AM is present at considerable concentrations in several organs and tissues, such as normal adrenal medulla, lungs, kidneys and cardiac ventricle, where preproAM mRNA was found to be expressed [24,28]. We recently reported that AM is produced and secreted from cultured cardiomyocytes of neonatal rats [23]. In the present study, we found that, similarly to the cardiomyocytes, cultured cardiac fibroblasts synthesized and secreted AM into the medium, and the amount of AM secretion was increased by Ang II and ET-1. Reverse phase HPLC revealed that a large part of AM secreted into the medium appeared at the elution position of authentic rat AM(1-50), a full-length rat AM [24]. The intracellular AM concentration was too low to be detected (data not shown) despite the substantial expression of AM mRNA. This finding is similar to that in cultured cardiomyocytes and appears to accord with the fact that the AM concentration in cardiac ventricles is much lower than in the adrenal medulla in spite of comparable AM mRNA expression in these two tissues [12,13,24,28]. Thus, cardiac fibroblasts seem to secrete AM rapidly after its synthesis, with little intracellular storage.

Both Ang II and ET-1 have been reported to be important factors promoting growth of cardiac fibroblasts as well as hypertrophy of cardiomyocytes [1,2,6–8]. Consistent with this, as shown Figs. 3 and 6, these peptides stimulated [³H]thymidine and [³H]phenylalanine incorporation into the cardiac fibroblasts. The present study showed that synthetic AM reduced not only the basal but also the Ang II- or ET-1-stimulated [³H]thymidine incorporation, and similarly, AM suppressed the basal and Ang II-induced [³H]phenylalanine incorporation. These effects of AM were significantly attenuated in the presence of CGRP(8-37), a CGRP type 1 receptor antagonist [26]. AM was purified and isolated while monitoring cAMP elevation in rat platelets [11]. In accordance with this, it has been reported that many of the AM actions are linked to the elevation of intracellular cAMP [20,27,29]. In this study, synthetic AM increased the intracellular cAMP dose-dependently, and the cAMP accumulation was inhibited by CGRP(8-37), whereas AM(22-52) had little effect on the cAMP formation induced by AM. These findings are partially in accord with the effects of AM on the [³H]thymidine and [³H]phenylalanine incorporation, and with those of the two peptide analogues. In addition, 8-bromo cAMP, a cAMP analogue, dose-dependently reduced the Ang II-stimulated [³H]thymidine and [³H]phenylalanine incorporation, mimicking the AM effects. Taken together with the antiproliferative effect of cAMP on cardiac fibroblasts reported previously [10], the growth-inhibitory action of AM may partly be mediated by intracellular cAMP.

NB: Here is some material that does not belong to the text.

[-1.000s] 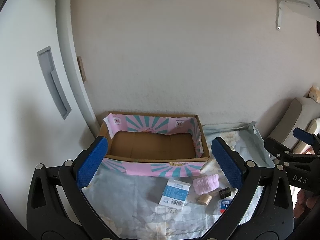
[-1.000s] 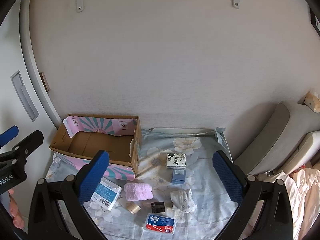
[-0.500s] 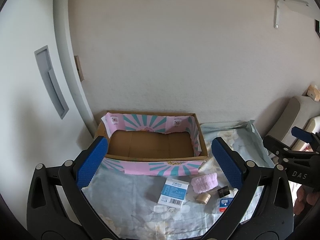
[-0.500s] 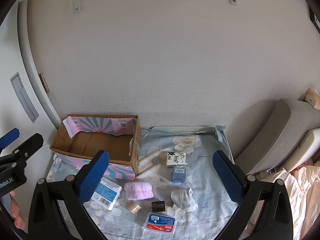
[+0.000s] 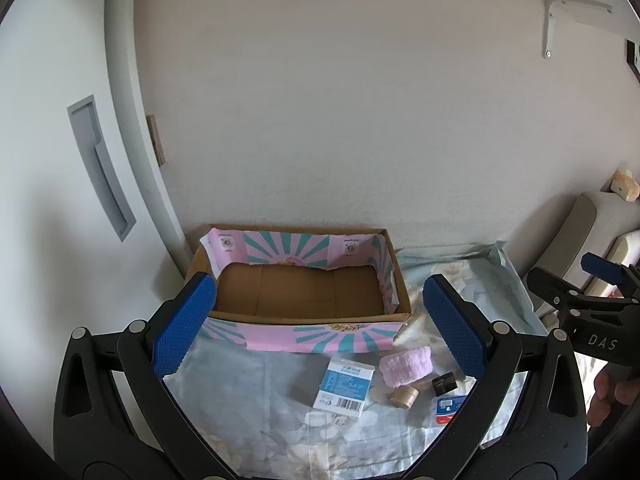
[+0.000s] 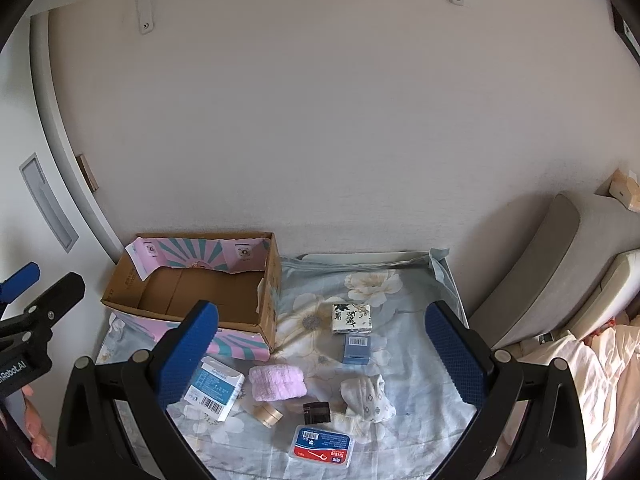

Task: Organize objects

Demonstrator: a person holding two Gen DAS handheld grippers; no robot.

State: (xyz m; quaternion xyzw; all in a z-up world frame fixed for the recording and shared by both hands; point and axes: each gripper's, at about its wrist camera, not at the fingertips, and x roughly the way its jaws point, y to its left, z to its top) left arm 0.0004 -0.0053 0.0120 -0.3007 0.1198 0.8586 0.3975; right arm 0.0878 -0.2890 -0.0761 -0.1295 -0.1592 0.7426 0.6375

Using a variety of types of cultured cells, some research groups reported that AM inhibits cell proliferation [20,30], but others showed a stimulation by AM. For example, AM was shown to stimulate the proliferation of Swiss 3T3 fibroblasts [31,32]. It is known that cAMP exerts differential effects on cell mitogenesis, depending upon the cell type. Recently, Cass et al. reported that the activation of pp70 S6 kinase is an important step for cAMP-mediated control of cellular proliferation [33]. They showed that the activation occurred in response to cAMP in Swiss 3T3 fibroblasts, but cAMP failed to activate this kinase in other types of fibroblasts whose proliferation was not stimulated by cAMP. Thus, intracellular pathways responding to cAMP seem to differ from cell to cell. In the meantime, the previous reports inferred that there are intracellular signaling systems for AM other than cAMP, such as nitric oxide (NO)-cGMP or Ca²⁺-calmodulin pathways [34–36]. In fact, it appears partially impossible to explain the AM effects observed in the present study only by elevation of the intracellular cAMP. For example, 10^–8 mol/l CGRP(8-37) significantly suppressed the 10^–6 mol/l AM-stimulated cAMP formation, while this dose of CGRP(8-37) failed to attenuate the inhibitory effects of 10^–6 mol/l AM on [³H]thymidine and [³H]phenylalanine incorporation. Additionally, compared to the level of endogenous cAMP stimulated by AM, much higher concentrations of 8-bromo-cAMP were needed to significantly suppress the incorporations.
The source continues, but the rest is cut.